TRY IT — Extract the opening line of the entries and every line after it, stopping at and including the line that contains "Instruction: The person". Do not include pictures.

BEGIN

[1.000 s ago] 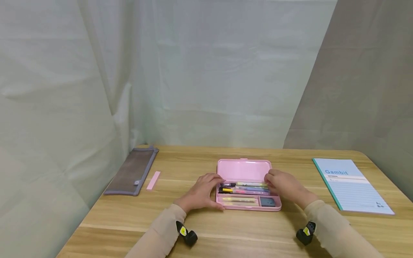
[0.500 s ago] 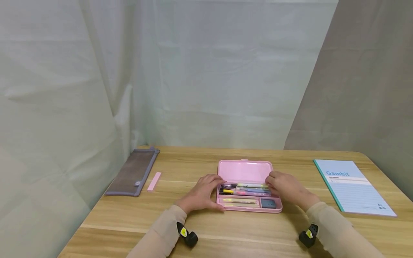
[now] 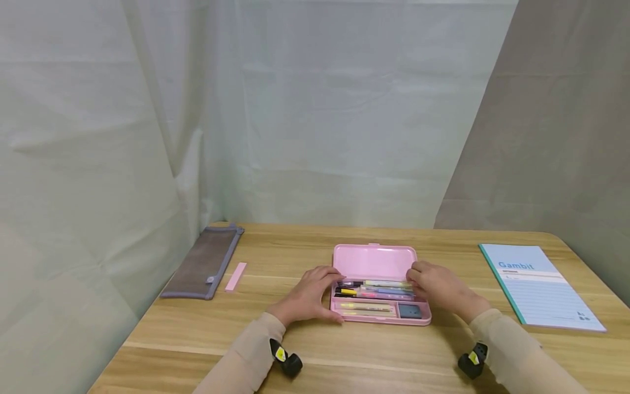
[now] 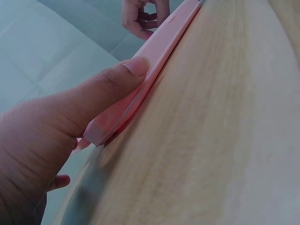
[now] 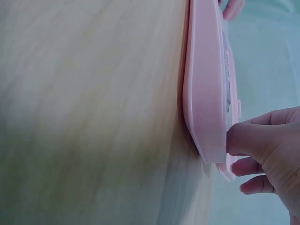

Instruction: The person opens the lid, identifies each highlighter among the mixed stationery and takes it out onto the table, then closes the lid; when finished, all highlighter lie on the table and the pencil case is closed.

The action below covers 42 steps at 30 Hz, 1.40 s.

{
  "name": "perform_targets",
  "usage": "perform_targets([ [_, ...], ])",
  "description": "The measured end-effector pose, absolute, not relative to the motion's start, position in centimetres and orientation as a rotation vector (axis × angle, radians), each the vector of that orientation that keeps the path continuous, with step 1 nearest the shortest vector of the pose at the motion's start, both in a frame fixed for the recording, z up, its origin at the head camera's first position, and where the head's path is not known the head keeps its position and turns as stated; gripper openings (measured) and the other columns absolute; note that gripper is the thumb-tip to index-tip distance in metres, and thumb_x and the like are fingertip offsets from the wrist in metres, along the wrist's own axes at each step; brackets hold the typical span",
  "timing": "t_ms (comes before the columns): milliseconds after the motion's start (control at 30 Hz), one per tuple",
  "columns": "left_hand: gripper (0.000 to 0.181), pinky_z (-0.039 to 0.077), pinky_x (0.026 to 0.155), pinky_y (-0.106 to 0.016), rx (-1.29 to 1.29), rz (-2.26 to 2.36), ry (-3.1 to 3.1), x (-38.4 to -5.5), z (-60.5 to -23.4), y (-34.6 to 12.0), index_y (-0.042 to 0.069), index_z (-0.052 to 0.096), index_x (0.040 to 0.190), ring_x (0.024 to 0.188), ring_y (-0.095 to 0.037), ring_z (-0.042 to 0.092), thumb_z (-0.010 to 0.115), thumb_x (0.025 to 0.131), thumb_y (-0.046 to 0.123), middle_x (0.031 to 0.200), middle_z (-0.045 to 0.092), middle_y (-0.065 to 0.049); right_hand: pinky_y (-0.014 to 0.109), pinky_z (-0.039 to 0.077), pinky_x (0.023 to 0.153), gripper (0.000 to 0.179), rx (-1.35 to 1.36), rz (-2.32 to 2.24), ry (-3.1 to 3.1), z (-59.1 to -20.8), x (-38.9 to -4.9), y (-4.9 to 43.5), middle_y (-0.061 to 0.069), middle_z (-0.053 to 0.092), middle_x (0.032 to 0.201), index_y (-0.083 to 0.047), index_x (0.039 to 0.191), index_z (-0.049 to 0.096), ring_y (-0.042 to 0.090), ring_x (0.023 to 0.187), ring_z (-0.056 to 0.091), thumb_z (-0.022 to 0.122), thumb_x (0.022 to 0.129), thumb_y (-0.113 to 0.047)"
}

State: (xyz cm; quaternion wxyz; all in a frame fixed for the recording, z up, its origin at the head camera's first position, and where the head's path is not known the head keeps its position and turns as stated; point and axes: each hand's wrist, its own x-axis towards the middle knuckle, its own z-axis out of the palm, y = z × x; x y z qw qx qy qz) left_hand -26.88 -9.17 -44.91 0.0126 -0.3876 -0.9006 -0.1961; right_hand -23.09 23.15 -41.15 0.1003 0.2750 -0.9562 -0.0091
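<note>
I see the opened pink pencil case [image 3: 375, 262] on the wooden table [image 3: 374, 355], its left end held between the left hand's [image 3: 309, 293] thumb and fingers. The right hand [image 3: 440, 285] covers the right ends of the pens [image 3: 385, 283]; I can't tell whether its hidden fingertips pinch anything.

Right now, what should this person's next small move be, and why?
Probably settle the pens with the right hand while the left hand steadies the pink case: the right fingers are at the pens' right ends, and the left hand grips the case's left end. Whether the right fingers pinch a pen is hidden.
</note>
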Motion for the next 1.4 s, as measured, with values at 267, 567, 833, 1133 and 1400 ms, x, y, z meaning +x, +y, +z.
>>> perform_targets([
  [267,0.091,0.030,0.116,-0.043,-1.210,-0.610,-2.812,-26.82,-44.84,-9.15,0.017,0.051,0.137,0.135,-0.020,0.038,0.079,0.064,0.063,0.139,0.048,0.001,0.026,0.052,0.062,0.014,0.846,-0.163,-2.776,-41.16,-23.23,22.76,-0.001,0.058,0.076,-0.011,0.083,0.062,0.010,0.066,0.049,0.076,0.077,-0.009],
  [567,0.091,0.030,0.116,-0.043,-1.210,-0.613,-2.808,-26.82,-44.90,-9.16,0.017,0.051,0.137,0.135,-0.019,0.039,0.079,0.064,0.063,0.138,0.048,0.002,0.029,0.057,0.071,0.017,0.783,0.011,-2.839,-41.06,-22.95,23.18,-0.002,0.061,0.083,-0.011,0.092,0.068,0.009,0.072,0.051,0.077,0.078,-0.012],
  [833,0.090,0.031,0.115,-0.043,-1.213,-0.623,-2.792,-26.90,-45.03,-9.23,0.017,0.052,0.136,0.134,-0.020,0.039,0.080,0.064,0.062,0.137,0.049,0.002,0.030,0.056,0.072,0.022,0.833,-0.002,-2.832,-41.31,-23.31,23.58,-0.003,0.060,0.086,-0.013,0.094,0.068,0.008,0.075,0.052,0.080,0.076,-0.016],
  [1133,0.090,0.030,0.115,-0.044,-1.207,-0.637,-2.801,-26.85,-44.91,-9.22,0.017,0.052,0.136,0.135,-0.020,0.038,0.079,0.064,0.062,0.138,0.049,0.002,0.028,0.055,0.067,0.019,0.851,-0.165,-2.779,-41.16,-23.18,23.02,-0.002,0.059,0.079,-0.013,0.086,0.063,0.010,0.069,0.053,0.080,0.076,-0.015],
  [1400,0.090,0.031,0.115,-0.043,-1.217,-0.622,-2.788,-26.98,-45.14,-9.20,0.017,0.052,0.136,0.134,-0.019,0.039,0.080,0.063,0.062,0.137,0.049,0.002,0.029,0.056,0.068,0.018,0.831,-0.089,-2.776,-41.22,-23.00,23.21,-0.001,0.062,0.083,-0.011,0.090,0.067,0.010,0.071,0.054,0.079,0.077,-0.014],
])
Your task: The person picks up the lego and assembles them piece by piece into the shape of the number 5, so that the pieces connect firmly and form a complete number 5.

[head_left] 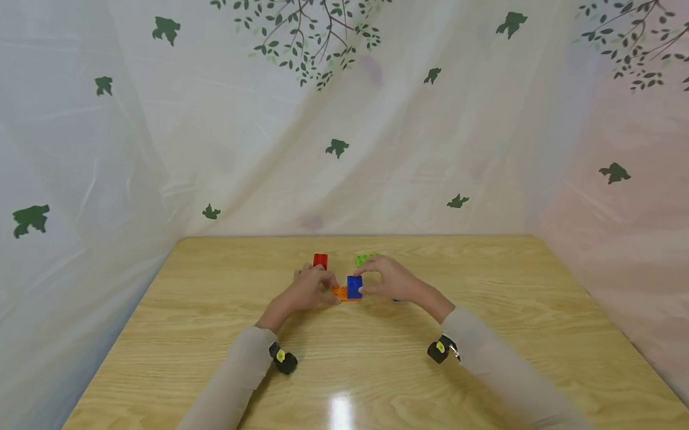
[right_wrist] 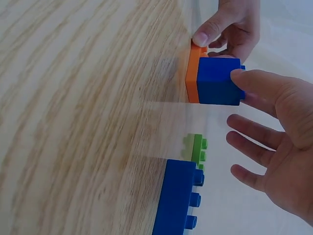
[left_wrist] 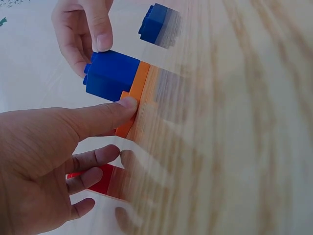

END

RESPONSE —
[1.000 s ago] 
[0.500 s ago] 
[now] 
[now] 
[now] 

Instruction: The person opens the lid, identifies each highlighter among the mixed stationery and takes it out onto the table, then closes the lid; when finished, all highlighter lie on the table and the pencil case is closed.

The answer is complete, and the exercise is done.